14 de janeiro de 2007

Dia Perdido (conto)

Achei estranho quando olhei pro lado e vi o cara quase se encostando em mim; ambos, ele e eu, já estávamos na livraria há alguns minutos, mas não trocamos palavra, nem sequer nos conhecíamos. Só entendi sua postura quando ele bateu no abdome e o som produzido foi seco, só aí entendi que ele estava roubando livros. Saí de perto dele para que ninguém pensasse que eu era seu cúmplice; fui embora sem ter comprado nada, os livros que eu queria não tinham no estoque, só por encomenda. Que desperdício encher prateleiras com livros de Paulo Coelho, Zíbia Gaspareto e Roberto Chinyashiki, enquanto os bons autores de verdade não têm espaço para suas obras. Fui ao banheiro e enquanto urinava reparei no piso que de tão liso e limpo que dava até pra ver o reflexo de quem estava no privativo ao lado; o cara fazia movimentos repetitivos, não demorou muito para entender que ele estava se masturbando. Saí fora logo do banheiro e do shopping. Ao passar por um bar quase levei uma cusparada de um bêbado desavisado. Começou a chover e eu sem guarda-chuva; me molhei todo, fiquei parecendo um cachorro molhado, fedendo a papelão sujo.

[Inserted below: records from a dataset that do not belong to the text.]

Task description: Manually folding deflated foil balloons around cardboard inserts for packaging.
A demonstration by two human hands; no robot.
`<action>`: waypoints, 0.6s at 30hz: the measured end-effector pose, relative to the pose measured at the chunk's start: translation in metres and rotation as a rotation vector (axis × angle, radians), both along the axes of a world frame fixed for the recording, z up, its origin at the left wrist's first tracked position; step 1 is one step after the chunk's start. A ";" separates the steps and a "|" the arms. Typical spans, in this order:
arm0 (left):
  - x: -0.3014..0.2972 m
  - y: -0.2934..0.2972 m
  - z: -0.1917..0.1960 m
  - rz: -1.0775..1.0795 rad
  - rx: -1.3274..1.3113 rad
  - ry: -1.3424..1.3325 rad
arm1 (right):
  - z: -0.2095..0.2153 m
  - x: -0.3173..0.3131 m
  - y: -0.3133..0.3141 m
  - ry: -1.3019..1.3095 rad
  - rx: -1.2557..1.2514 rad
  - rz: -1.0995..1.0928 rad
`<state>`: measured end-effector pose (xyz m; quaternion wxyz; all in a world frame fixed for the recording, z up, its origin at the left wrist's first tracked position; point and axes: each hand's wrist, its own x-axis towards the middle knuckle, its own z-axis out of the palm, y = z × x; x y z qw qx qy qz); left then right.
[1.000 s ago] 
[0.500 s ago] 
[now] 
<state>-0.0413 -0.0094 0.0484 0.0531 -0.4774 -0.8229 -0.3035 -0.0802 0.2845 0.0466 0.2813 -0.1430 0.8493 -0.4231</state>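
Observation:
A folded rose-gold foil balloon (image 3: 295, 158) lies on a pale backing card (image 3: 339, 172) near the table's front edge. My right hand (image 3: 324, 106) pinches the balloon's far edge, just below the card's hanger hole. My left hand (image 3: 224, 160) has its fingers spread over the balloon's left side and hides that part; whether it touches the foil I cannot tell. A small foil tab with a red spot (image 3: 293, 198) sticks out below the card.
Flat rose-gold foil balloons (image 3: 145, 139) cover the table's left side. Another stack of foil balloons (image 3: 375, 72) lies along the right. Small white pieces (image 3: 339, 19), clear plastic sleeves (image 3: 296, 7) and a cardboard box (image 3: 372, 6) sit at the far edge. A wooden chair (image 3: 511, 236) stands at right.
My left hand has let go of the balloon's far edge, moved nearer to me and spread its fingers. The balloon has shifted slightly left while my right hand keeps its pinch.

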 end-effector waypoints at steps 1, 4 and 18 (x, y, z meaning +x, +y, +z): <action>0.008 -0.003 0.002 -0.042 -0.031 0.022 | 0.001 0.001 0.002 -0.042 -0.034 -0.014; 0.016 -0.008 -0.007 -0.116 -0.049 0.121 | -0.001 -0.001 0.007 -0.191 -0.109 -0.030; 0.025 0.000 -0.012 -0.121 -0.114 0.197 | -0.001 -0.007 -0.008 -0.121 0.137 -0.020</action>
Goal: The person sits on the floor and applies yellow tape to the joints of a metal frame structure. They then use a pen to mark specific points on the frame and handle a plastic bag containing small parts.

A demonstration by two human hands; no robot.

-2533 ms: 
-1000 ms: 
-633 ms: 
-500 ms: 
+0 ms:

Passei pelos mendigos, pelos postes fedendo a urina, pelas pessoas mal educadas que andavam se esbarrando, despreocupadas, atrás de presentes para dar no natal; fui meio sem rumo, querendo algo mais de um dia de folga perdido, não aproveitado. Acabei me convencendo de que nada mais adiantaria continuar ali; baixei a cabeça e tomei o caminho do ponto de ônibus. Não demorou muito e eu já estava dentro do busão que me levaria de volta para o inferno.